なぜだ。大事な両親のはずだ。なんで俺は覚えていなかったんだ。

 

 

 

「あの・・・真木さん?まだどこか・・・」

 

 

「ん?ああいや、大丈夫だジャンヌ。もう異常はない・・・んんん???」

 

 

立ち上がる瞬間、ジャンヌが持っている物に、俺は気付いた。

 

 

 

「じゃ、ジャンヌ・・・それは一体・・・どこで??」

 

 

「えっ、ああこれは・・・。起きたら、何故か持っていたんです。」

 

 

そう言って手の中にある物を見せて貰う。

 

 

 

その時、全身の血が沸騰するようにも思える衝撃が走った。

 

 

それは、何回も見た物だ。だけど、それが何故ここにあるんだ。

 

 

震える声で、自然と口に出ていた。

 

 

「赤い・・・勾玉だ・・・」

 

 

「はい、勾玉なのは間違いないんですが。手に持っていると、とても温かくなるんです」

 

 

「いや、ジャンヌ。俺も勾玉は知っている。

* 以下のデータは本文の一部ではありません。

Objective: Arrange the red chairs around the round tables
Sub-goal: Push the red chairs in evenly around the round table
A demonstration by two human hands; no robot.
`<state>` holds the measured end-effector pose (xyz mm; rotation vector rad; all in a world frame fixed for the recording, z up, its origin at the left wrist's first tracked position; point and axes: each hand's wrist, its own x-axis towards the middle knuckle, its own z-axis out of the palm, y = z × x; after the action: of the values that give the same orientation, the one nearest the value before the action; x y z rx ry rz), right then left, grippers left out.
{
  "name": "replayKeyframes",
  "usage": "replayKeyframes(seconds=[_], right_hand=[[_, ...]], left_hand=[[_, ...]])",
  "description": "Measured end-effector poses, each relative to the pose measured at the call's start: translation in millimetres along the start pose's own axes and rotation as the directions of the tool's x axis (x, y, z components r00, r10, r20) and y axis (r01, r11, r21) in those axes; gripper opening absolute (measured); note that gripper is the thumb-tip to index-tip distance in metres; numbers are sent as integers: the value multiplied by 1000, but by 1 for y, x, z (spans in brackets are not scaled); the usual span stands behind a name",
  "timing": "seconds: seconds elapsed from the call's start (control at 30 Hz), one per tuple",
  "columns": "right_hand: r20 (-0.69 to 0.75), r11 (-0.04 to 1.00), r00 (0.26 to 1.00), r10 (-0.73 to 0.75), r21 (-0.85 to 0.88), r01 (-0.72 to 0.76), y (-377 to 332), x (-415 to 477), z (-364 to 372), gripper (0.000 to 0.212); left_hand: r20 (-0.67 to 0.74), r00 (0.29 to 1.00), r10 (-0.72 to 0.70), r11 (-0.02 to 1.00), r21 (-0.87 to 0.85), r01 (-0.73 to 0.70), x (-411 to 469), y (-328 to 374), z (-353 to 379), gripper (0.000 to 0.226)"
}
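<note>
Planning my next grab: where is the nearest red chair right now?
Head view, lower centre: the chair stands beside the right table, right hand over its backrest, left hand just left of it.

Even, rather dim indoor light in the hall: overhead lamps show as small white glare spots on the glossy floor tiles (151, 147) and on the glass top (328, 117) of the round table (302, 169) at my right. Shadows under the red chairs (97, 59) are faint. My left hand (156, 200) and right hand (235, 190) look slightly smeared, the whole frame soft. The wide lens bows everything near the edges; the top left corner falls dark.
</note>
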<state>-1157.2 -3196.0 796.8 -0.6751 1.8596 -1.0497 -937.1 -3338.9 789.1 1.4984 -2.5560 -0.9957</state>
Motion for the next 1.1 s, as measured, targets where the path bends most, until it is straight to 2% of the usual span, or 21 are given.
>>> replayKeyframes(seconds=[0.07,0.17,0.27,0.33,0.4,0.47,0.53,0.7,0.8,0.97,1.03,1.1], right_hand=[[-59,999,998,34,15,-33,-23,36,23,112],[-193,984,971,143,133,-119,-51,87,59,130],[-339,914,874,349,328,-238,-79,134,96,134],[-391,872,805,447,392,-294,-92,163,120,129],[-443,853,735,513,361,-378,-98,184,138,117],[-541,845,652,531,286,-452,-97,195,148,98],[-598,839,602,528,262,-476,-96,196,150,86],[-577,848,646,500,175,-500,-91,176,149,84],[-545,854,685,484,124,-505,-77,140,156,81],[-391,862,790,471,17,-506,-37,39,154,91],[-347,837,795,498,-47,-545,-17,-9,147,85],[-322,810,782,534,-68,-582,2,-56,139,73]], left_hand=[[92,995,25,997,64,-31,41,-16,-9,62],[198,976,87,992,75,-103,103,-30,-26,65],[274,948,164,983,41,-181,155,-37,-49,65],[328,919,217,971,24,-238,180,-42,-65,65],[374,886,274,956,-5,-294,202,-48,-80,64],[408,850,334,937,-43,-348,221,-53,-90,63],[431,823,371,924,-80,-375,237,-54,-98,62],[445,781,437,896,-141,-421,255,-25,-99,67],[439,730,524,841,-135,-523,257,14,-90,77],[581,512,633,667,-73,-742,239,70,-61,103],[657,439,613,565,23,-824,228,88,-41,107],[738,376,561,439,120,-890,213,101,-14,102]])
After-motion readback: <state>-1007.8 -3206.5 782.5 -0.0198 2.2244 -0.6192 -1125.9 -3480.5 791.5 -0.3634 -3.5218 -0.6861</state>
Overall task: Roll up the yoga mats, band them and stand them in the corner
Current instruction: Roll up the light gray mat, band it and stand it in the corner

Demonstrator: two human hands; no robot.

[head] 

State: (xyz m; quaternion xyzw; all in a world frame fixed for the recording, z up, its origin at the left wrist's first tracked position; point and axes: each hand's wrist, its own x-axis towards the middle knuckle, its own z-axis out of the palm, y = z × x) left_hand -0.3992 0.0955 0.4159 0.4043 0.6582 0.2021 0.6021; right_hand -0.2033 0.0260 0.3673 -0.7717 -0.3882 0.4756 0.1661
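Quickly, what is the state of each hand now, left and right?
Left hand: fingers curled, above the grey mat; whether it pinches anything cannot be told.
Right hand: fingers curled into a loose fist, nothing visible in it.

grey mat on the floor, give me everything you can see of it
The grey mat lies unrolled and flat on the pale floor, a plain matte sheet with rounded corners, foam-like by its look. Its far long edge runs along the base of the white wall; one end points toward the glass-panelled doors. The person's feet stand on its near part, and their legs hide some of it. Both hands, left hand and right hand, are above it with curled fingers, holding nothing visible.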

だがこの勾玉は、普通の勾玉じゃない」

 

 

「そ、それはどういう・・・」

 

 

ガサリ・・・と草むらが音を立てた。

 

瞬時に全員体勢を構えたが、出てきたのは意外な人だった。

 

 

「はぁ・・・全く、迎えに行くとか言っていたのに、こんな所で寝ているだなんてね」

 

 

「ま、マルタさん・・・あっ」

 

 

「その顔・・・すっっっかり忘れていたようですね?」

 

 

 

なぜこの人は俺が考えた事が分かるんだ!?

 

 

 

「まあいいわ。これでチャラにしてあげる」

 

 

「あ、あの・・・これで、とは?」

 

 

「ん?そりゃもちろん・・・・」

 

 

 

ドゴォ!!!

 

 

顔、詳しく言うと頬に衝撃が来てから打撲音が聞こえてきた。

 

 

ああ、この人いつも殴ってくるんだな・・・・・・。

 

 

■ ■ ■ ■

 

 

「ふふふふ・・・これで・・・あと少し・・・・」

 

 

イラついてその辺の村を焼きに行こうとしたら、ジルが何かをしている所を見た。

 

 

「ジル・・・?なにをしているのです?」

 

 

「おお・・・ジャンヌ!!相変わらずお美しい・・・」

 

「はいはいお世辞は良いから・・・って、ワイバーン?」

 

見ると陣の中に縛り付けられたワイバーンが居ました。ワイバーンは一切動こうとしていない。

 

 

「そうなのです!!ワイバーンに更なる改良を施して、この国を滅ぼせるようにと考えまして!!!」

 

「ふーん・・・それって魔竜にもやっていた奴ですか?」

 

「ええそうです。魔竜と同じようにしようとしたら身体ごと爆裂していましたから・・・今回はワイバーン用に改良をしてみたのです・・・・」

 

「・・・まあ、これで効率が上がるのなら、徹底的にやっても構いません」

 

 

「おお・・・ありがたきお言葉・・・。このジル・ド・レェ、必ずや遂げてみせましょう!!!」

 

 

ワイバーンの緑だった体色がやや赤黒くなっていく。

他にも赤色や黒色のワイバーンはいますが、このようなワイバーンはいませんでした。

 

 

そう・・・。これなら、私が。

 

 

私が、本物のジャンヌ・ダルクだと、あの偽者に・・・思い知らせる事ができるのでしょう。

 

 




お久しぶりです。気がついたらここまで掛かりました・・・。

そして、8月から新規水着ですよ・・・。


爆死・・・するだろうなぁ・・・。


あと、今回からタイトル等を変更することにしました。

前までのタイトルは主人公のテーマでしたが、分かりやすく普通のタイトルにしようかなと・・・。

これからも宜しくお願いします。


もっとfateらしさと面白さが書けれたらなぁ・・・。辛い。